The scenes, covering two of the season’s storylines, feel a little cramped after the smooth flow of the week’s mystery. Now that the corrupt Lieutenant Noonan has been caught and fired, Captain Wagner needs a new administrative lieutenant and finds his man in Lieutenant Connor (Daniel K. Isaac). Connor, a self-proclaimed rules and regulations guy who will probably befriend the good captain, conducts a comprehensive survey of the precinct. It’s a solid approach to getting an overview of the situation, but its findings throw a wrench into Kaya’s path to becoming a detective. It turns out that Kaya is just a few college credits short of qualifying for a promotion to detective, so the quick promotion she was promised has to be put on hold while she completes her degree requirements. Apparently an overzealous PD recruiter deceived her into believing that her two high school AP courses would count toward her application. Any increase in salary or responsibility must first be awaited.

We are now in the final moment and first cliffhanger of the season premiere, as Elsbeth goes for a walk with her dog. As she walks through the park in a head-to-toe pink ensemble, a large black SUV pulls up and a male voice tells her to get in. Some would call this an offer she can’t refuse. DUN, DUN, DUN!!!

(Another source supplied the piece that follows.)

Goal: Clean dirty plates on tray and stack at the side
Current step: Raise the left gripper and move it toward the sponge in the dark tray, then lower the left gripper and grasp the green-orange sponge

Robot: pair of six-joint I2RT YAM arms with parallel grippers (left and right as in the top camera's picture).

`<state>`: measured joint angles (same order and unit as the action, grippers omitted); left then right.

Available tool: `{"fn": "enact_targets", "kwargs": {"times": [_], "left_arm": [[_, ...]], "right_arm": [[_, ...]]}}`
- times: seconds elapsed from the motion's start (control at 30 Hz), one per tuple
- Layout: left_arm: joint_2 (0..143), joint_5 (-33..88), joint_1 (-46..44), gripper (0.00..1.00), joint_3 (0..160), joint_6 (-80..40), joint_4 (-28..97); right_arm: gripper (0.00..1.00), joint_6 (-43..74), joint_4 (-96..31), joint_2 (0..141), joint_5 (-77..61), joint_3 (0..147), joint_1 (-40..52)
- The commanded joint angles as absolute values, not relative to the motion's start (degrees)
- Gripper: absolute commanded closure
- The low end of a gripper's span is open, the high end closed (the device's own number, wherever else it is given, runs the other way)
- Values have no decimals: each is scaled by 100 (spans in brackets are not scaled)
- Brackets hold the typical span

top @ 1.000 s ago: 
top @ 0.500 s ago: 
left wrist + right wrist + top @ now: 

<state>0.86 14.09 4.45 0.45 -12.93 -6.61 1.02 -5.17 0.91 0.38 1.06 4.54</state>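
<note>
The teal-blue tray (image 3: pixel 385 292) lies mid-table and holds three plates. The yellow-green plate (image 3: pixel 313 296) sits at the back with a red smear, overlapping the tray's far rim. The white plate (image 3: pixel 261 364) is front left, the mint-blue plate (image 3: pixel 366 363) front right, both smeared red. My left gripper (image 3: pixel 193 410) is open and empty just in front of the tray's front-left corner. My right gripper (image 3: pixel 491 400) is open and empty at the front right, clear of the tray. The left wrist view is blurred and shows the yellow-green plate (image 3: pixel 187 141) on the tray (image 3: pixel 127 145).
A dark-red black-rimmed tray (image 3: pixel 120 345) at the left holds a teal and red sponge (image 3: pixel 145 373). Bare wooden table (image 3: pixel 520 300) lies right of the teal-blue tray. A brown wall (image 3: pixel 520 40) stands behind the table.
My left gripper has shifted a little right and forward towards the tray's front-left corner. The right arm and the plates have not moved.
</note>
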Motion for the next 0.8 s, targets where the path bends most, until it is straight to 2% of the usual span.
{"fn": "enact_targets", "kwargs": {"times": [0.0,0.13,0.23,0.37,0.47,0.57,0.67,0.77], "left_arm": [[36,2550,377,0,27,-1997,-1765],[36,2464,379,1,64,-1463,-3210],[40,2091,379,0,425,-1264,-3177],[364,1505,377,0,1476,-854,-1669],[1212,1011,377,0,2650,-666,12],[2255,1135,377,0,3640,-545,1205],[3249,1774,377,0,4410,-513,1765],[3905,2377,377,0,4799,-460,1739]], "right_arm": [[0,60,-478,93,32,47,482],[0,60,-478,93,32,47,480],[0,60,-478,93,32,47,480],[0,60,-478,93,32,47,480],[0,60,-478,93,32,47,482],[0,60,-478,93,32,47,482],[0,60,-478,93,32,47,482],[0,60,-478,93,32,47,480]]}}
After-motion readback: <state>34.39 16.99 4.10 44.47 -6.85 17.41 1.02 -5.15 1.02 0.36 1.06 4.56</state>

• In which theater were all the scenes in the opera house filmed? It’s great!

• The dress in the episode must be based on Elsbeth’s fairly structured dress for the scenes in the opera. It features an A-line design and a color and floral print with oversized roses in hot coral, yellow and pink tones. Elsbeth does not appear inconspicuous, even if she dresses appropriately for the occasion and the surroundings.